En aquel tiempo, mientras enseñaba en el templo, Jesús preguntó: "¿Cómo dicen los escribas que el Mesías es hijo de David? El mismo David, movido por el Espíritu Santo, dice: Dijo el Señor a mi Señor: Siéntate a mi derecha, y haré de tus enemigos estrado de tus pies." Si el mismo David lo llama Señor, ¿cómo puede ser hijo suyo?". Una muchedumbre numerosa le escuchaba a gusto.
Por las distintas profecías los judíos sabían que el Mesías sería de la estirpe de David. Pero la idea que ellos tenían era terrenal, pensaban en un líder político, en un rey. Por eso Jesús les plantea esta cuestión: ¿Cómo va a ser (solamente) hijo de David si el mismo Rey David, inspirado por el Espíritu Santo, le llama “Señor”? Para los judíos “Señor” solo era Dios. En este pasaje Cristo está aludiendo a su doble naturaleza divina y humana, les está diciendo que el Mesías no es solo un caudillo, un jefe. El Mesías es el Hijo de Dios venido a salvar al género humano más allá del pueblo de Israel. Es el que ha venido a vencer a la muerte, a abrir las puertas del cielo, a salvar nuestras almas, a transformar el mundo y a liberarnos de la esclavitud del pecado.

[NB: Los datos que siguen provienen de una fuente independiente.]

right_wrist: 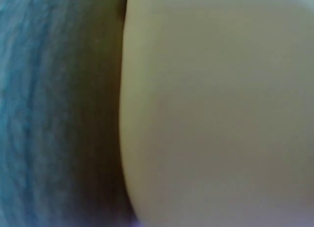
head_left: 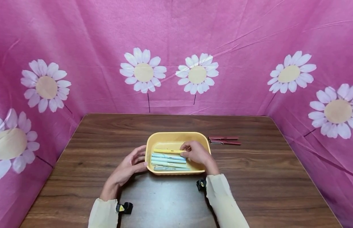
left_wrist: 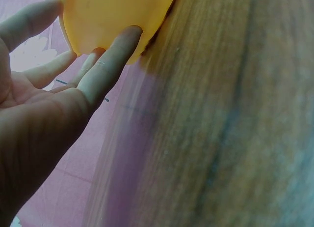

¿Quién es ese al que el mismo Rey David reconoce como hijo y a la vez le llama “Señor”? (Salmo 110) Es el Mesías que había de venir, su descendiente y a la vez Hijo de Dios. Los escribas y los fariseos entendían perfectamente las palabras de Jesús por eso su empeño en deshacerse de Él, en quitarle la vida. Para ellos era una blasfemia que alguien se atreviera a proclamarse hijo del Altísimo. Cristo nunca ocultó su naturaleza, su verdadera identidad. Y todo lo que dijo, todo lo que recogían las profecías antiguas, se cumplió en la mañana de la Resurrección. De nada sirvieron las traiciones, las persecuciones, los tormentos, la muerte: Jesús se desveló en toda su Gloria y con Él fuimos salvados todos.